* _PROBLEM REQUIREMENTS_: From the listing below, copy each line that contains the word "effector".

______

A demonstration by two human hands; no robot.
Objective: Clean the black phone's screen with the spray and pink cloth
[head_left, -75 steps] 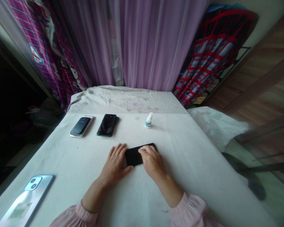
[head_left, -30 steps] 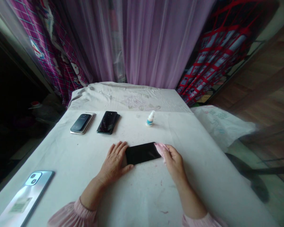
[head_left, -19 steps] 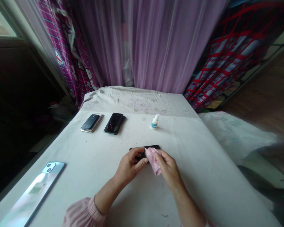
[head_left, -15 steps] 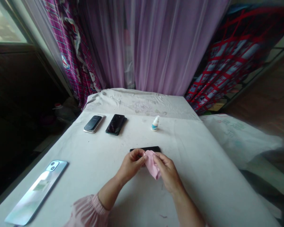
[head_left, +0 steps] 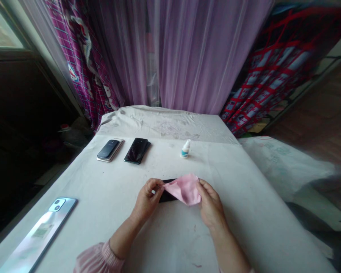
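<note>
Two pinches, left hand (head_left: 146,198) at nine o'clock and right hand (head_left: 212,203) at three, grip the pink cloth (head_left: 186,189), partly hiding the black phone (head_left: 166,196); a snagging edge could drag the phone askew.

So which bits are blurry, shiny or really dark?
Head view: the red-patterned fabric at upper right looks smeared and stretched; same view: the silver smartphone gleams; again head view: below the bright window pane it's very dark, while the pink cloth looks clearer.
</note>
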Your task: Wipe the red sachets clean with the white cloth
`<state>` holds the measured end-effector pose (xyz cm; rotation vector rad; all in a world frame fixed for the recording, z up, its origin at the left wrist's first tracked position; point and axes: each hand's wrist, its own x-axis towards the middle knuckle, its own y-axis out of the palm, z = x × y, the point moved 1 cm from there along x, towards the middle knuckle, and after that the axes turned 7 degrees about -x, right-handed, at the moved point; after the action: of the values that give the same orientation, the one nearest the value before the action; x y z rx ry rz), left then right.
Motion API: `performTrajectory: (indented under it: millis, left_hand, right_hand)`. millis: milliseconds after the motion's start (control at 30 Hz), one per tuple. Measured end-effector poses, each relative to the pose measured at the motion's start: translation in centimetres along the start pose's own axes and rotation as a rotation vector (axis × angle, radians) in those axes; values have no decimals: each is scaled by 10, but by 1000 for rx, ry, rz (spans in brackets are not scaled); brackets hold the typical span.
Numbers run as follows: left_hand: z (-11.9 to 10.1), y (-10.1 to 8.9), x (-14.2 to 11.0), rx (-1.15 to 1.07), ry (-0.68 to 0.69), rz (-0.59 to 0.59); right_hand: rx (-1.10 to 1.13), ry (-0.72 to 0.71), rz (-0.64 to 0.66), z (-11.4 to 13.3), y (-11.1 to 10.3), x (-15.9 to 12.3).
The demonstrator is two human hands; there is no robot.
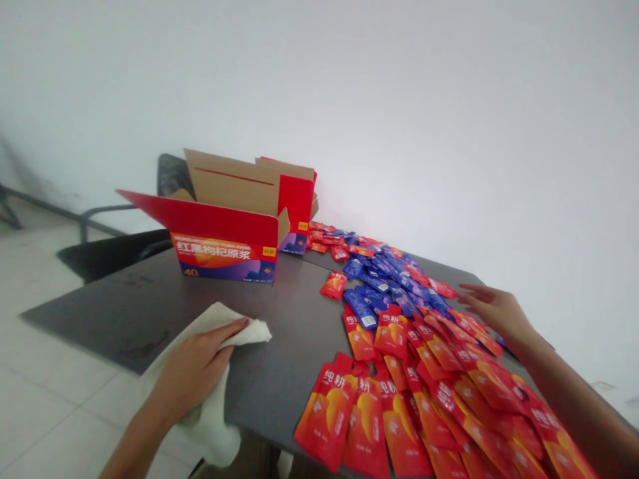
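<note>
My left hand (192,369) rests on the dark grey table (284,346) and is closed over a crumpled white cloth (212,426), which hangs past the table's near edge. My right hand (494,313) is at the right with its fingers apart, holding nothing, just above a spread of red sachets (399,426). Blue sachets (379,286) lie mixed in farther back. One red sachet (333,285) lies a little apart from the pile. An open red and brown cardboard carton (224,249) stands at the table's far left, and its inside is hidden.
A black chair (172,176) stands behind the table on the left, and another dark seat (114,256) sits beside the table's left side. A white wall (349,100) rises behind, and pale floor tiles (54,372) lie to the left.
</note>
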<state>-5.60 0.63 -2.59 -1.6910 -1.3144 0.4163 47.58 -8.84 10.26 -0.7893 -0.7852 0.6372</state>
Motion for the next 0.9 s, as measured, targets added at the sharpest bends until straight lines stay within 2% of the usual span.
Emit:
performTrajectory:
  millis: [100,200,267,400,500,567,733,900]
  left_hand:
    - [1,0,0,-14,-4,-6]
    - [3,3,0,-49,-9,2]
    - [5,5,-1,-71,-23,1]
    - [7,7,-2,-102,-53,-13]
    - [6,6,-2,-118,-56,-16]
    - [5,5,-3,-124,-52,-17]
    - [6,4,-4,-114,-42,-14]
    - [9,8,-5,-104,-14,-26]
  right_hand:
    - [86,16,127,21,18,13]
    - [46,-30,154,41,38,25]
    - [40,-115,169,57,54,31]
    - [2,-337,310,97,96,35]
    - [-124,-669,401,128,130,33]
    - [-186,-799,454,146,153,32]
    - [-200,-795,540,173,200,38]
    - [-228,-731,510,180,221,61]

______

* _ANSWER FOR THE TASK_:
`<state>` holds the measured end-effector pose (xyz cm; rotation vector rad; all in a world frame fixed for the recording, z up, its origin at the left wrist's first tracked position; point and axes: each hand's wrist, its own x-axis towards the middle knuckle, its own y-axis out of the palm, z = x × y, the point moved 1 cm from there along x, towards the middle knuckle, and after that the axes turned 7 degrees about -x, right-handed, at the moved point; after the action: of the values that give the same orientation, the one nearest the value before the action; x y z rx ry rz), left then right.
Motion API: `performTrajectory: (indented under it: millis, left_hand, right_hand)`. millis: milliseconds after the motion's start (control at 30 Hz), one per tuple. Measured end-effector poses, each relative to the pose measured at the motion's start: translation in centimetres along the start pose's own axes and rotation as a rotation vector (axis × angle, radians) in those axes; values have no decimals: each is scaled by 10, but by 1000 for rx, ry, rz (spans in brackets are not scaled); brackets hold the typical span.

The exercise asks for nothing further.